Instructions for the task =
An exact copy of all the data below is needed.

[Recorded data — start]

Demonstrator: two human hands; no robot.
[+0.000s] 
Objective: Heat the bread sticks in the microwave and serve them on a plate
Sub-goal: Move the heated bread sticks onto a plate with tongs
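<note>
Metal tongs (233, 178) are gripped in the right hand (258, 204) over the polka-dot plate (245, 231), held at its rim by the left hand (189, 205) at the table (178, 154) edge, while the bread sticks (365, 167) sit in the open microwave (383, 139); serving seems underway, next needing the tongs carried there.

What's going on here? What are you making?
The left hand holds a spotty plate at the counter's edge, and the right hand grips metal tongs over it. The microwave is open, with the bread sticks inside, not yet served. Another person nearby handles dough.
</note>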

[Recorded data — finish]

Task answer =
Demonstrator: two human hands; no robot.
[+0.000s] 
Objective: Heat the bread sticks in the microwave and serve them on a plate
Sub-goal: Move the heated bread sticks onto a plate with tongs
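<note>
Metal tongs (233, 178) are gripped in the right hand (258, 204) over the polka-dot plate (245, 231), held at its rim by the left hand (189, 205) at the table (178, 154) edge, while the bread sticks (365, 167) sit in the open microwave (383, 139); serving seems underway, next needing the tongs carried there.

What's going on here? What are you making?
The left hand holds a spotty plate at the counter's edge, and the right hand grips metal tongs over it. The microwave is open, with the bread sticks inside, not yet served. Another person nearby handles dough.
</note>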

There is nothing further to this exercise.